Sensitivity is the most common side effect of OTC whitening — reported in 15–78% of users depending on concentration and individual variation. It results from hydrogen peroxide temporarily reaching the dentinal tubules and mildly irritating the pulp. It is transient, self-resolving, and does not indicate structural damage. The sensitivity disappears when the enamel rehydrates and remineralizes, typically within hours to days. Potassium nitrate toothpastes (Sensodyne) specifically address this by blocking the open tubule channels during the sensitivity period.
Structural damage — enamel erosion, permanent microhardness loss, dentin exposure — requires sustained misuse over time or pre-existing compromised enamel. It does not result from a correctly-executed whitening cycle in a person with healthy teeth. If you experience sensitivity during or after a session, you are not experiencing damage — you are experiencing the expected pharmacological response to peroxide exposure, which your body is equipped to resolve.
The scientific consensus in 2026, across the ADA's guidance and multiple peer-reviewed prospective studies, is that OTC whitening strips used as directed are safe for enamel. The 6% microhardness reduction from a correctly-used OTC strip cycle is temporary and remineralizes naturally. The real damage risk belongs to misuse — the same way that brushing twice daily is safe, but brushing with a hard-bristled brush five times daily causes gum recession and enamel abrasion. The product isn't the problem; the usage pattern is.
Who Should Avoid OTC Whitening Strips
The evidence supports clear contraindications where the risk-benefit calculation shifts against strip use:
Existing enamel erosion. Acid erosion, GERD-related erosion, or erosion from frequent consumption of acidic beverages reduces the enamel barrier. Less enamel means peroxide reaches the dentin more readily and at higher concentration. A dentist assessment before starting any whitening regimen is essential for anyone who knows their enamel is compromised.

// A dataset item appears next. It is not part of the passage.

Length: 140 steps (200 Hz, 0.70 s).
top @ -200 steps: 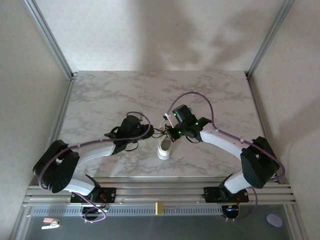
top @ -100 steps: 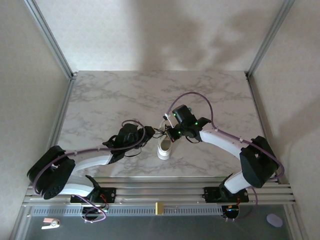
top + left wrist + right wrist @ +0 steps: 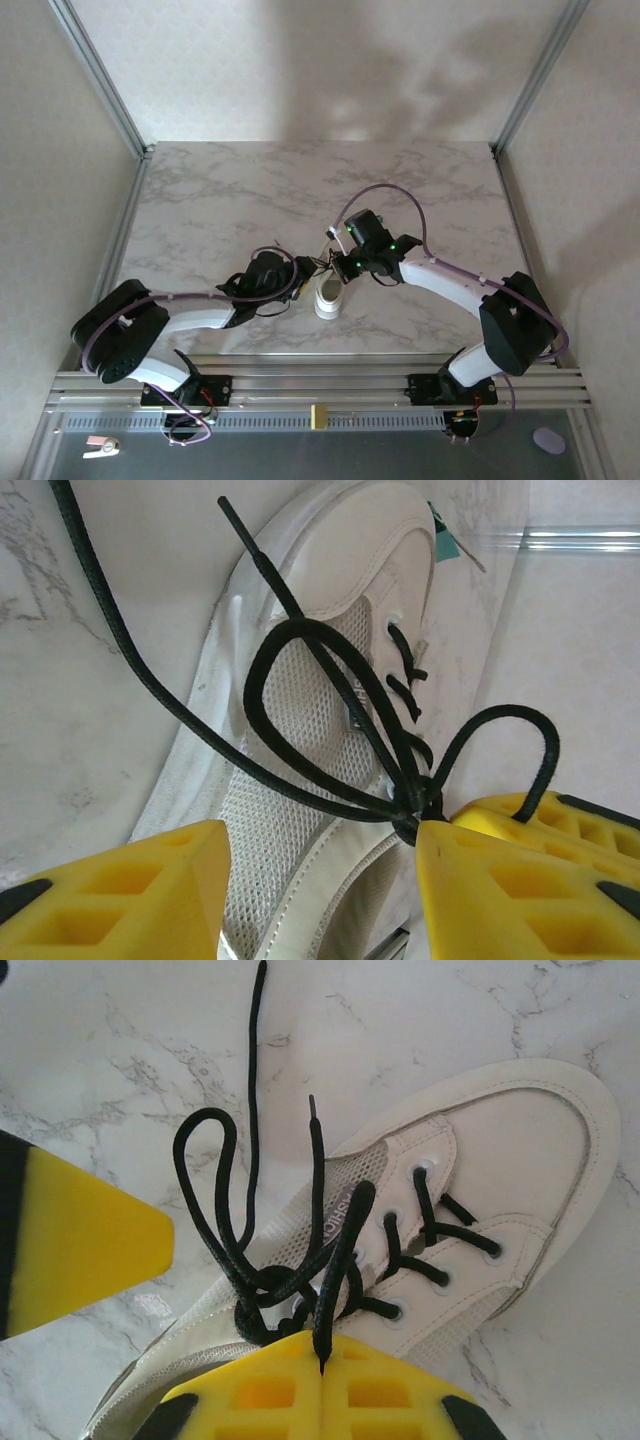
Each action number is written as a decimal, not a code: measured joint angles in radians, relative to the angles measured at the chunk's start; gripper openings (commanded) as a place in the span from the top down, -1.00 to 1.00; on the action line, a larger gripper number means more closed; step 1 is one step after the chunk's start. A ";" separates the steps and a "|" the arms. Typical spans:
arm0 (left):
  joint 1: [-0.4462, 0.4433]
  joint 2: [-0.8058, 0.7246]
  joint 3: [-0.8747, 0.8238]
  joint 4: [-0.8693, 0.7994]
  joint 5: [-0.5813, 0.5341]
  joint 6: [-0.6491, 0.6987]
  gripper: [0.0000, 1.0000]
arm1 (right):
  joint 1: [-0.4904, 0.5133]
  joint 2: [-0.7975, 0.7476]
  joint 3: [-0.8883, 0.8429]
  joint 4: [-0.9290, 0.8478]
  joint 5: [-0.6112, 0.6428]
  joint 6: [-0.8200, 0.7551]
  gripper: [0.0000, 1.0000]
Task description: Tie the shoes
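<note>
A small white sneaker [image 3: 328, 300] lies on the marble table between my two grippers, its black laces [image 3: 205, 1190] gathered in a loose knot [image 3: 262, 1290] with loops spreading to the side. My right gripper [image 3: 322, 1348] is shut on one black lace loop just above the knot; it sits over the shoe [image 3: 342, 266]. My left gripper [image 3: 320, 900] is open, its yellow fingers [image 3: 110, 900] astride the shoe's mesh side [image 3: 300, 720]. The knot [image 3: 410, 808] touches the tip of its right finger. That gripper is beside the shoe's left [image 3: 290, 280].
Marble tabletop [image 3: 220, 200] extends free behind and to both sides of the shoe. A small teal tag [image 3: 443, 542] lies by the toe. Aluminium rails [image 3: 320, 385] run along the near edge, and frame posts stand at the back corners.
My left gripper has come nearer and closer in to the shoe, its jaws a little wider. The right gripper has stayed shut on the lace loop.
</note>
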 measured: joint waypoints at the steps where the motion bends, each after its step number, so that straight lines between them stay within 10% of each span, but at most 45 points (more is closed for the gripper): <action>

Untreated cavities. Decay creates openings in the enamel through which peroxide can reach the pulp at full concentration. This is one of the few scenarios where real pulp damage from OTC strips is plausible. Treat active decay before whitening.
Gum recession with exposed root surfaces. Root cementum is not the same as enamel — it's softer and more susceptible to chemical damage. If gum recession has exposed root surfaces, OTC peroxide products should not be used without professional guidance.
Children under 16. Tooth development is not complete, and enamel maturation continues through adolescence. The ADA recommends against whitening in this age group.
Pregnancy. Not a safety-established contraindication based on enamel evidence, but manufacturers and professional bodies universally recommend avoiding elective cosmetic treatments during pregnancy out of precaution.